As I was typing that – he looked at me and asked if he could turn on some Rescue Bots. Guilt – like he read my mind – or at least my vibe. No winning here. I took a time out and snuggled him on the couch – just enough time to watch Blades make a daring rescue.

Well – we all made it through the first week of school. B’s multi-age class is going to be the perfect fit for him. He loves his teacher, and he is comfortable with his other 1st grade aged classmates. B is shy on the front end – always – no matter what the situation. We had no idea who the other same-age students would be – made me nervous – as he will spend the next 3 years with the same group. My worry was for not. I did pray for the best for all concerned on the front end. It seems that is what’s happening.

I try to remain hopeful and positive. It’s easier with B. He is a typical learner – actually a bit excellerated. This is a kid who started organizing his toast cubes at 9 months, wanting homework at the age of 3 ½ – painting still lifes and writing on his own at age 4. We got him a workbook and he blew through it. He started sounding out words and writing phonetically – on his own – no prompting from us. Reading came naturally for him in kindergarten. All of this to say it is much easier to trust the system when you know your child is self-motivated, organized and loves worksheets. This is so much different than my experience with E eight years ago, Mom. I still shake my head when I think about what I went through with E – and what I have continued to go through in his educational experience – with only short reprieves.

I am so happy that E’s first week in high school went well. He is so happy in Drama. This is a class that all of his IEP team in elementary felt he would excel in once in Junior High. He’s exuberant, funny and quite dramatic once he gets to know people. He’s shy and awkward (self-described) when he doesn’t.  I brought this up many times to the Junior High counselor and LRC teachers – all 3 years. I asked specifically if the Drama elective time could NOT overlap LRC classes EVERY year E would be there. I let them know that it wasn’t just for E – that Drama actually helps kids on the spectrum – socially. It also helps with an Aspie’s self-esteem.  I just wanted them to look at the bigger picture – considering there is quite the population of these kids in our community.
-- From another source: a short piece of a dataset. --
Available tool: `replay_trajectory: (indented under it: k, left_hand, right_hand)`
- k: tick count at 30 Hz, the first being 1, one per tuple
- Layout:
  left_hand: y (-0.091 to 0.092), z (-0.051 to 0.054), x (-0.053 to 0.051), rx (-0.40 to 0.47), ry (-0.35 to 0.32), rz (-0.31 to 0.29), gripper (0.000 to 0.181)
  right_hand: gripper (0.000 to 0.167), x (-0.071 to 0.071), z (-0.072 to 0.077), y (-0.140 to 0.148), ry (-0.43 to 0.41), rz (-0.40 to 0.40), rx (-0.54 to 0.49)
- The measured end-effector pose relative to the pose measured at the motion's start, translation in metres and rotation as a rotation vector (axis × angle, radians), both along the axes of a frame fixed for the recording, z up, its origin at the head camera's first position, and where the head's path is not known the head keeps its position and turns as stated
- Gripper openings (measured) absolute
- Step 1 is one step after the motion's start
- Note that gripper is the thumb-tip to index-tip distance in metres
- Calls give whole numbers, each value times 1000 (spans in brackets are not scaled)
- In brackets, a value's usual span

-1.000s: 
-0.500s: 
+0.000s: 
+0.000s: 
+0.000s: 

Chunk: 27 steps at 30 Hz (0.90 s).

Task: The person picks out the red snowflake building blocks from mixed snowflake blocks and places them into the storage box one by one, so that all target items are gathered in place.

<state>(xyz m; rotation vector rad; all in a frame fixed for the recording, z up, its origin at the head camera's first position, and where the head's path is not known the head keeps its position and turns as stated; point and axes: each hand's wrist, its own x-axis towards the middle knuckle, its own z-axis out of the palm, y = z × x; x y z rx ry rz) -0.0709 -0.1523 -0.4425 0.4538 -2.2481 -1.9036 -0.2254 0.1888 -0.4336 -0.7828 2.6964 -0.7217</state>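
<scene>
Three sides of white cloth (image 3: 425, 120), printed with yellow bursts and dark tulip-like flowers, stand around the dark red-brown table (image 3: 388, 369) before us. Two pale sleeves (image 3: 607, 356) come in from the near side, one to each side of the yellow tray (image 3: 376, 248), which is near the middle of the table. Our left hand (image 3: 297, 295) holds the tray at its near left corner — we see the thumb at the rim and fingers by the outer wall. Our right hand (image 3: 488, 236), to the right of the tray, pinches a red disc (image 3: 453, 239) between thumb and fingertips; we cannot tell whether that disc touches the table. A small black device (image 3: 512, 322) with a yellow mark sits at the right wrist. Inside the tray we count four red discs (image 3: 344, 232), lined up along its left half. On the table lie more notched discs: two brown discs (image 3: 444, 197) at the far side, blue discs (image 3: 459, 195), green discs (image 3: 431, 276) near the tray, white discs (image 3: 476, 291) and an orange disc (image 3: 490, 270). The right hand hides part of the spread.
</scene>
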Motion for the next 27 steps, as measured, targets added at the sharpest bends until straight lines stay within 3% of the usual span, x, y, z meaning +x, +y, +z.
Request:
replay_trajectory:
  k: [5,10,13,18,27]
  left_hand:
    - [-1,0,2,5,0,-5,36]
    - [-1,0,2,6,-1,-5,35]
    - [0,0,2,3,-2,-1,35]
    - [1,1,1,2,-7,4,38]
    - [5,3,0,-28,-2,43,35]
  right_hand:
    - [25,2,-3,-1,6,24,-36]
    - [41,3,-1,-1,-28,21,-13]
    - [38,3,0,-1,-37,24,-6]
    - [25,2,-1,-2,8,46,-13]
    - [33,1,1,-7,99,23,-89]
From Tony (the Asperger’s guru) Attwood’s book, The Complete Guide to Asperger’s Syndrome:

“Another option to help the adolescent who is sensitive to being publicly identified as having few friends and socially naïve is to adapt Drama classes…

Lianne Holliday Willey, in her book , Pretending to be Normal, describes how she improved her social skills by observation, imitation and acting (Willey 1999). This is an appropriate and effective strategy, especially in stage three of friendship development. The teenager with Asperger’s Syndrome can learn and practice aspects of adolescent interaction such as suitable conversation topics, the art of being a good listener, expressing affection for someone, and when and how much personal information to disclose. Drama activities can teach appropriate body language, facial expressions and tone of voice, and provide an opportunity for the young person with Asperger’s syndrome to act and rehearse reponses to specific situations, such as being teased.” ~Tony Attwood

The other piece for E, in particular, was the social interaction. I wanted him to be part of a group. He does not play team sports. He has no interest in competition – in any way, shape or form. He is in Boyscouts – but even there – clicks form. He’s not in one of them. Over this past year – especially this past summer – he is noticing that he has no one to just hang out with. To watch him come to realize this enough to express it is painful.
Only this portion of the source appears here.